Figuur 01: Expressievector
De expressievector is ontworpen om regulerende sequenties te bevatten die fungeren als versterker- en promotorregio's, die leiden tot de efficiënte transcriptie van het vreemde gen. Daarom kan een aanzienlijke hoeveelheid stabiel boodschapper-RNA (mRNA) later worden vertaald in specifieke eiwitten. De expressie van een eiwit door gebruik te maken van een expressievector kan streng worden gecontroleerd. Het eiwit wordt indien nodig in aanzienlijke hoeveelheden geproduceerd door het gebruik van een inductor. In sommige systemen kan het eiwit echter constitutief tot expressie worden gebracht. Een populair voorbeeld voor expressievectoren is de pCI-zoogdiervector.
Wat zijn de overeenkomsten tussen Shuttle Vector en Expression Vector?
- Shuttlevector en expressievector zijn twee soorten vectoren die in de moleculaire biologie worden gebruikt.
- Beide typen vectoren kunnen plasmiden zijn.
- Deze typen vectoren hebben een oorsprong van replicatie.
- Beide typen vectoren hebben kloonsites.
- Deze vectoren hebben selecteerbare markers (antibioticaresistentie).
Wat is het verschil tussen Shuttle Vector en Expression Vector?
Een shuttlevector is meestal een plasmide dat niet is ontworpen voor genexpressiestudies in cellen, terwijl een expressievector meestal een plasmide of virus is dat is ontworpen voor genexpressiestudies in cellen. Dit is dus het belangrijkste verschil tussen shuttlevector en expressievector. Verder heeft een shuttlevector geen regulerende sequenties nodig zoals sterke promotor, versterker, inductor en draagbare translatie-initiatiesequentie (PTIS) en sterke terminator.
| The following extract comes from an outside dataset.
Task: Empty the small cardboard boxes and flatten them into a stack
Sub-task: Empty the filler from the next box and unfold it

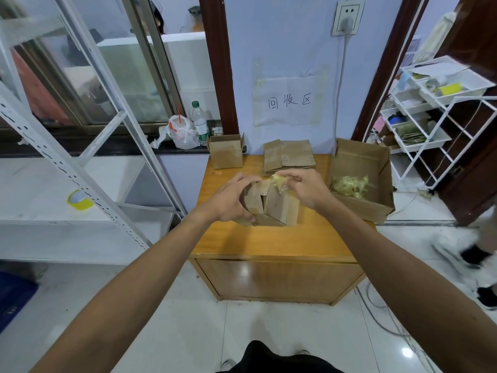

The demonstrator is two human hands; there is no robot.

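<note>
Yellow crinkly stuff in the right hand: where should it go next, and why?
Probably into the big open box to the right: similar yellow scraps already lie there. The right hand pinches the wad above the small box, which the left hand holds, not yet flattened.

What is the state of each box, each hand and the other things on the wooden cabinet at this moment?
small box in hands: flaps open, held by the left hand.
yellowish wad: pinched by the right hand over that box.
back-left box: upright, top flaps open.
flattened boxes: lying stacked at the back.
large box: open, yellowish scraps inside.
</note>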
Aan de andere kant heeft expressievector regulerende sequenties nodig, zoals sterke promotor, versterker, inductor en draagbare translatie-initiatiesequentie (PTIS), en sterke terminator.
De onderstaande infographic presenteert de verschillen tussen shuttlevector en expressievector in tabelvorm voor vergelijking naast elkaar.
Samenvatting – Shuttle Vector vs Expression Vector
Shuttle-vector en expressievector zijn twee soorten vectoren die worden gebruikt in moleculair biologische experimenten. Een shuttlevector is meestal een plasmide dat niet is ontworpen voor genexpressiestudies in cellen, terwijl een expressievector meestal een plasmide of virus is dat is ontworpen voor genexpressiestudies in cellen. Dit is dus het belangrijkste verschil tussen shuttlevector en expressievector.